● Task goal
Look through the listing for the string "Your" and copy out every line that holds it.

● Material provided
··········
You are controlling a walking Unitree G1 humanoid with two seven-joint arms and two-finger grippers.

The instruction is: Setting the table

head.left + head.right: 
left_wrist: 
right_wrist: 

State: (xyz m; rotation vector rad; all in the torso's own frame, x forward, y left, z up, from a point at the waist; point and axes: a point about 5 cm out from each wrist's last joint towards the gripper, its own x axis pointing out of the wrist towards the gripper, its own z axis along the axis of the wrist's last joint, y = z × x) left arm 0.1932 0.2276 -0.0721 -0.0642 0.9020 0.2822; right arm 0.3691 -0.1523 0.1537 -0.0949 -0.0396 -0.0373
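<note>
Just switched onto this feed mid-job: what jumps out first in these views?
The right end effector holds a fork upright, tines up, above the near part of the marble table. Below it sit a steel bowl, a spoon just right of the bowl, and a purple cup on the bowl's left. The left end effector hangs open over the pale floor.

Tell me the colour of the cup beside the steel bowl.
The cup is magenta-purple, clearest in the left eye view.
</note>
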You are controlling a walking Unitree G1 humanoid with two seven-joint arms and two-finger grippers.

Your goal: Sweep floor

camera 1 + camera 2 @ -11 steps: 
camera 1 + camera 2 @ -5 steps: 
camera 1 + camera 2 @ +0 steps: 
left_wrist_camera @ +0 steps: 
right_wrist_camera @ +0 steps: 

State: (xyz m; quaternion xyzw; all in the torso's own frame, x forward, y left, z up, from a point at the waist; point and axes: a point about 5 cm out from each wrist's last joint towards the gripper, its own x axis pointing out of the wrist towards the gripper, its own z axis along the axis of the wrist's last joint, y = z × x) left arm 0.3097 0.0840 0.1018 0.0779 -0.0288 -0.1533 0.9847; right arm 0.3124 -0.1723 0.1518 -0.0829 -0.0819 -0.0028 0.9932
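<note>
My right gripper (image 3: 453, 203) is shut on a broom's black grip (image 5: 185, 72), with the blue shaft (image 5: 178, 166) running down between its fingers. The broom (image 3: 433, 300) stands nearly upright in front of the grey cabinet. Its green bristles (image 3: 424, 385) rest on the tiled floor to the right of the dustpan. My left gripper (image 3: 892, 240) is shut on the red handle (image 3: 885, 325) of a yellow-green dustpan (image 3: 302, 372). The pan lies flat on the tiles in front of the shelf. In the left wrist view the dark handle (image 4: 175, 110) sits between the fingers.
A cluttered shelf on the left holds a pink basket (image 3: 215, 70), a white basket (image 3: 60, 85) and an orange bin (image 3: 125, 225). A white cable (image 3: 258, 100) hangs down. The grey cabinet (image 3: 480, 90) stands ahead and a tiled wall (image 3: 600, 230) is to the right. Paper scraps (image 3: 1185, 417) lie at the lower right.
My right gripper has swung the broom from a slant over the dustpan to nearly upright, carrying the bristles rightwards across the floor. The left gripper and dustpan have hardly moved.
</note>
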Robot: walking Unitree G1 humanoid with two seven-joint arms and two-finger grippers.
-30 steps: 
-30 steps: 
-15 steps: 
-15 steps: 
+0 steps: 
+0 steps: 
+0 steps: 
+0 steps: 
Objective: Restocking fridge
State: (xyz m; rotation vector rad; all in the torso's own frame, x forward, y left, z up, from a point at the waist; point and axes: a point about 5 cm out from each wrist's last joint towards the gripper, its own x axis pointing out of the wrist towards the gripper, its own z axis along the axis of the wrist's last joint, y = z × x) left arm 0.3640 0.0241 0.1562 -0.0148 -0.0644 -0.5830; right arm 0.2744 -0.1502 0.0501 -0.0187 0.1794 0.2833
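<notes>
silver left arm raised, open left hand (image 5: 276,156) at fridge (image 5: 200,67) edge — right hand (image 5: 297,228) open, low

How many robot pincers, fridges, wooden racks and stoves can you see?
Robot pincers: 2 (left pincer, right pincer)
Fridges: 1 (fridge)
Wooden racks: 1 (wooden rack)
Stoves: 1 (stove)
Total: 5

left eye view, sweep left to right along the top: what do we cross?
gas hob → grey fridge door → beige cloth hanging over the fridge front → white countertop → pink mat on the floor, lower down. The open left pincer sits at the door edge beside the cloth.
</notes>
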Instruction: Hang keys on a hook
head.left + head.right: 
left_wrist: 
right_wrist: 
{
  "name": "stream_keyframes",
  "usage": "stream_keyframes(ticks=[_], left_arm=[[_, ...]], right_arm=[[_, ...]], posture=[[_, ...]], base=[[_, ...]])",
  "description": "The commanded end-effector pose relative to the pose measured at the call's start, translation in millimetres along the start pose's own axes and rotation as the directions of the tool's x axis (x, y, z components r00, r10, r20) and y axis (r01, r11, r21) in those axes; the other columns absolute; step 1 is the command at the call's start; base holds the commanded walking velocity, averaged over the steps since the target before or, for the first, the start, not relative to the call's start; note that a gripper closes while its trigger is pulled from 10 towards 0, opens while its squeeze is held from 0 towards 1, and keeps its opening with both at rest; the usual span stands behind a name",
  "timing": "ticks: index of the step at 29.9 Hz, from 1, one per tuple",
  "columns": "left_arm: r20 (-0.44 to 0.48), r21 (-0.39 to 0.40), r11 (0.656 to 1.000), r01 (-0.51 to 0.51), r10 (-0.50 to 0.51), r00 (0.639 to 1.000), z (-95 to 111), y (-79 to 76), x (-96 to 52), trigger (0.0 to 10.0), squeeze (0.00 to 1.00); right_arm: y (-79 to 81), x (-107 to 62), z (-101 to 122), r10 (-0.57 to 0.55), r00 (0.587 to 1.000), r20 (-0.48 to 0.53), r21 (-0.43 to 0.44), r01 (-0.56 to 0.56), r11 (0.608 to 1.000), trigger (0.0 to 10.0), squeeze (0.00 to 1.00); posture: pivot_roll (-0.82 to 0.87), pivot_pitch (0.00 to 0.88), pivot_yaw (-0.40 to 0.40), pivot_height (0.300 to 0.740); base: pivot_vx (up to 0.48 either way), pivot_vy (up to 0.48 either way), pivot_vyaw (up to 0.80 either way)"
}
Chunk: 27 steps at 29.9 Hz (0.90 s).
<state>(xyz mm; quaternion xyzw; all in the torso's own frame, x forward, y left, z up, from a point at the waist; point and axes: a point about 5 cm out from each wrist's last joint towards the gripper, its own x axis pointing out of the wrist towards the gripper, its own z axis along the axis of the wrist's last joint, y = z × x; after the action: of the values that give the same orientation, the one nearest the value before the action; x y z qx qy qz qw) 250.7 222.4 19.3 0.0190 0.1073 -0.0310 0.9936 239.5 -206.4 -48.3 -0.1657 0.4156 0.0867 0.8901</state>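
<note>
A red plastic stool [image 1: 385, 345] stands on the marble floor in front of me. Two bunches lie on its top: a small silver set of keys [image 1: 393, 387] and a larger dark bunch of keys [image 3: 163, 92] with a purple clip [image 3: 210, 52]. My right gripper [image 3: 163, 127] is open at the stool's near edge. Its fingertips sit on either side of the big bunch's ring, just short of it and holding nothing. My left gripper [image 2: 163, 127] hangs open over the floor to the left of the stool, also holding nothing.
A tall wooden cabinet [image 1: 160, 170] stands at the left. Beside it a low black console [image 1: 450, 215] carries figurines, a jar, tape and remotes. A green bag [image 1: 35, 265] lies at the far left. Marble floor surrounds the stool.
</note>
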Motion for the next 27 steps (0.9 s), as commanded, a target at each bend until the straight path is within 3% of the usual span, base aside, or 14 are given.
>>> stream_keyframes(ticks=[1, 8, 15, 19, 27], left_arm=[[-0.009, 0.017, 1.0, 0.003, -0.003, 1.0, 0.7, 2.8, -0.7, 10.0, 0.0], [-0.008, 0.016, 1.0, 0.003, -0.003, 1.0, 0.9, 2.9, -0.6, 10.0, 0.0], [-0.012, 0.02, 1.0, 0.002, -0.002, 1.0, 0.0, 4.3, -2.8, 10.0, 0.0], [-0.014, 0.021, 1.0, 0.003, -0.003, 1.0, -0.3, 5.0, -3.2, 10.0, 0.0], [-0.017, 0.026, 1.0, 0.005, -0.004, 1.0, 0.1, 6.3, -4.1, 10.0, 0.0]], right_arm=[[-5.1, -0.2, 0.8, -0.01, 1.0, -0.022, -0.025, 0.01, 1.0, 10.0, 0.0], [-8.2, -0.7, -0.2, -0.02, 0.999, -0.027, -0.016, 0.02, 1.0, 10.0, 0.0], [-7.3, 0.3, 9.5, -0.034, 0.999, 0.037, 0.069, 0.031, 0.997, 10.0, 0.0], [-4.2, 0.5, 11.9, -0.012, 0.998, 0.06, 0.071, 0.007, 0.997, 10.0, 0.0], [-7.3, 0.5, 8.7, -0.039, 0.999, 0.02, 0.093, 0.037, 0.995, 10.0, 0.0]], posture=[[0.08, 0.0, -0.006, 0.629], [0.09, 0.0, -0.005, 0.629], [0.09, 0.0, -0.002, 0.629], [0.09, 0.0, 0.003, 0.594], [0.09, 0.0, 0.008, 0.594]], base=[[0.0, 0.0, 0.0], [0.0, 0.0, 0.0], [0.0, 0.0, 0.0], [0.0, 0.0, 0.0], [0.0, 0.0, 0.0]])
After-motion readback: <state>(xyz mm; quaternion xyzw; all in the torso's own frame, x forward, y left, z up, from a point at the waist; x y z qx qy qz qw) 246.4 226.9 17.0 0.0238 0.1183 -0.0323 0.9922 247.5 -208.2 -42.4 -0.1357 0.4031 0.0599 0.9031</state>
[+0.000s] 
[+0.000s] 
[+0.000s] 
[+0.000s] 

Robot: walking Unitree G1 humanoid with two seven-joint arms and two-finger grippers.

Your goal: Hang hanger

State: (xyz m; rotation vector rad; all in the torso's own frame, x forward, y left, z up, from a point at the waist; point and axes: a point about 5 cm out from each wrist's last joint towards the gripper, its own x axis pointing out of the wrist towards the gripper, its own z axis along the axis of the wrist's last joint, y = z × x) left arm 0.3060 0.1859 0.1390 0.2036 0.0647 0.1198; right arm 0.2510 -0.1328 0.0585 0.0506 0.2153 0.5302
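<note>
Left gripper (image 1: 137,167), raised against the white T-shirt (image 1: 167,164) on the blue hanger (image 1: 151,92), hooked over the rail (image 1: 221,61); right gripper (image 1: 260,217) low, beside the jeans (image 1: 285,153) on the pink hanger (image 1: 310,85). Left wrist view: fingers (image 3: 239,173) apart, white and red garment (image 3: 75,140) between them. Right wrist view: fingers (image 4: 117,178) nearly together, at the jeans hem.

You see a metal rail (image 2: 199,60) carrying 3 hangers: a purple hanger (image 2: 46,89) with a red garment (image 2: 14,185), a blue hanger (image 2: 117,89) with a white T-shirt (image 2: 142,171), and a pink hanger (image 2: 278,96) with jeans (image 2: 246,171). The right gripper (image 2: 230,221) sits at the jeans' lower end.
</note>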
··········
● Answer below
Your goal: Sweep floor
Your goal: Hang hanger

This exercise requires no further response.